» Problem to solve:
Within the data below, find the string "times" and return each line where it occurs.

» The data:
'''

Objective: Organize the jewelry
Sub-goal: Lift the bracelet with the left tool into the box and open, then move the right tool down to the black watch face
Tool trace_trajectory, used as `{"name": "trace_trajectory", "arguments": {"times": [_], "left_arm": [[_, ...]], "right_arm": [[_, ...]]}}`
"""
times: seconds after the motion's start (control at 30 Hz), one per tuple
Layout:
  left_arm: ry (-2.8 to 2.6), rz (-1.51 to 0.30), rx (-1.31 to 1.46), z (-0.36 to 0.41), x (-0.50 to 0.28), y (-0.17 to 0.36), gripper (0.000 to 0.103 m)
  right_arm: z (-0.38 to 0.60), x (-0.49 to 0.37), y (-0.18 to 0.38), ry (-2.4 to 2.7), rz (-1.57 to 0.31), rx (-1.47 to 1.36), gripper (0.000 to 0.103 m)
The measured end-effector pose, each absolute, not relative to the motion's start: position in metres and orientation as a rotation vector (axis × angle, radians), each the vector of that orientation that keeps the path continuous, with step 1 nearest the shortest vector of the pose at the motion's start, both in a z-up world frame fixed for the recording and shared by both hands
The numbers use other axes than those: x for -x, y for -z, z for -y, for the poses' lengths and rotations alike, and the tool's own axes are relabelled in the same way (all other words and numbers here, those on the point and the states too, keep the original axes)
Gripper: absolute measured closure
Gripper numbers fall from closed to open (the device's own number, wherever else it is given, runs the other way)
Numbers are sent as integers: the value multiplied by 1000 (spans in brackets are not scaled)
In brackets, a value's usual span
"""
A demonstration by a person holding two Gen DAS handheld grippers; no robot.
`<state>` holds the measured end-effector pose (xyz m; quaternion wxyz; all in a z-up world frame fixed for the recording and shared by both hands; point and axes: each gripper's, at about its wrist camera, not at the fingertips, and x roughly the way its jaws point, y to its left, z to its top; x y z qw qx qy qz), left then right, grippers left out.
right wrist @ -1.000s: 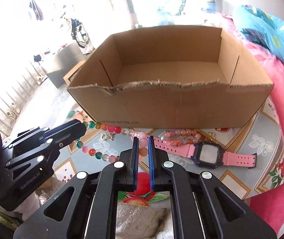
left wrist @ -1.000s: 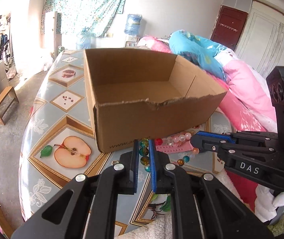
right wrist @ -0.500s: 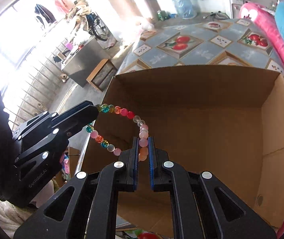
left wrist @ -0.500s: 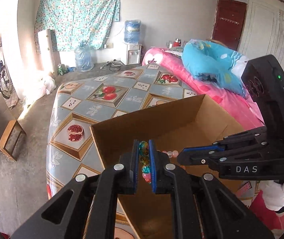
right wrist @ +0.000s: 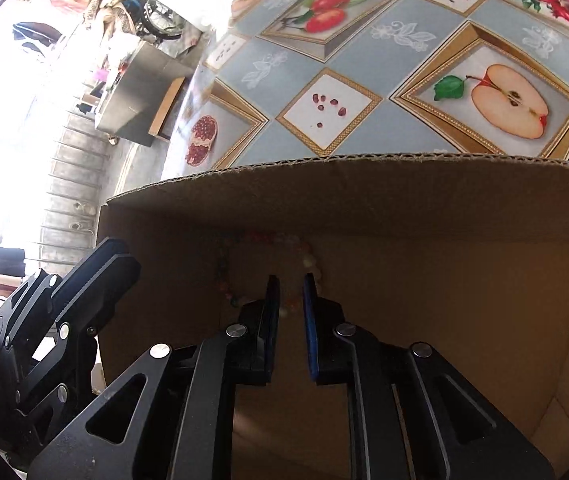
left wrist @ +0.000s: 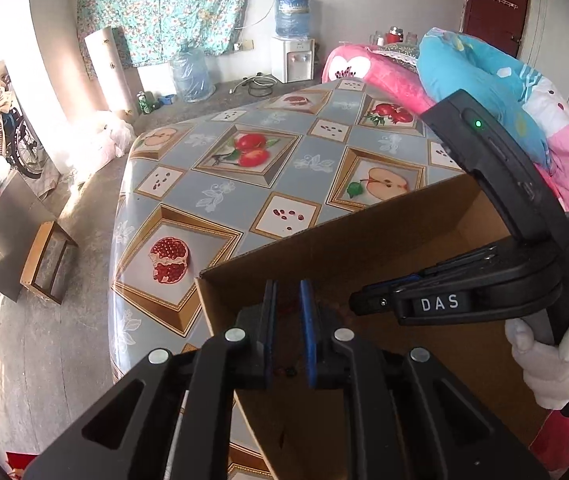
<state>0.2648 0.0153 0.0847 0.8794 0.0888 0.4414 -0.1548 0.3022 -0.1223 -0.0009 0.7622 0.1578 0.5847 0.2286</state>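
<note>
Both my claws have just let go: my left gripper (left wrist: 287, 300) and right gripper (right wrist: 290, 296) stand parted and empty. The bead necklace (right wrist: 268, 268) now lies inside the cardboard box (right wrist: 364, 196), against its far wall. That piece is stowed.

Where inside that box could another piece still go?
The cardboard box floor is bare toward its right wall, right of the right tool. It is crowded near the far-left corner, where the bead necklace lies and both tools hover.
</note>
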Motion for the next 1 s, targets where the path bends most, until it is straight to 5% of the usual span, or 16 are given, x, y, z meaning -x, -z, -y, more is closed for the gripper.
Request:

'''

» Task solution:
Tool trace_trajectory, used as `{"name": "trace_trajectory", "arguments": {"times": [_], "left_arm": [[_, ...]], "right_arm": [[_, ...]]}}`
times: seconds after the motion's start (control at 30 Hz), one per tuple

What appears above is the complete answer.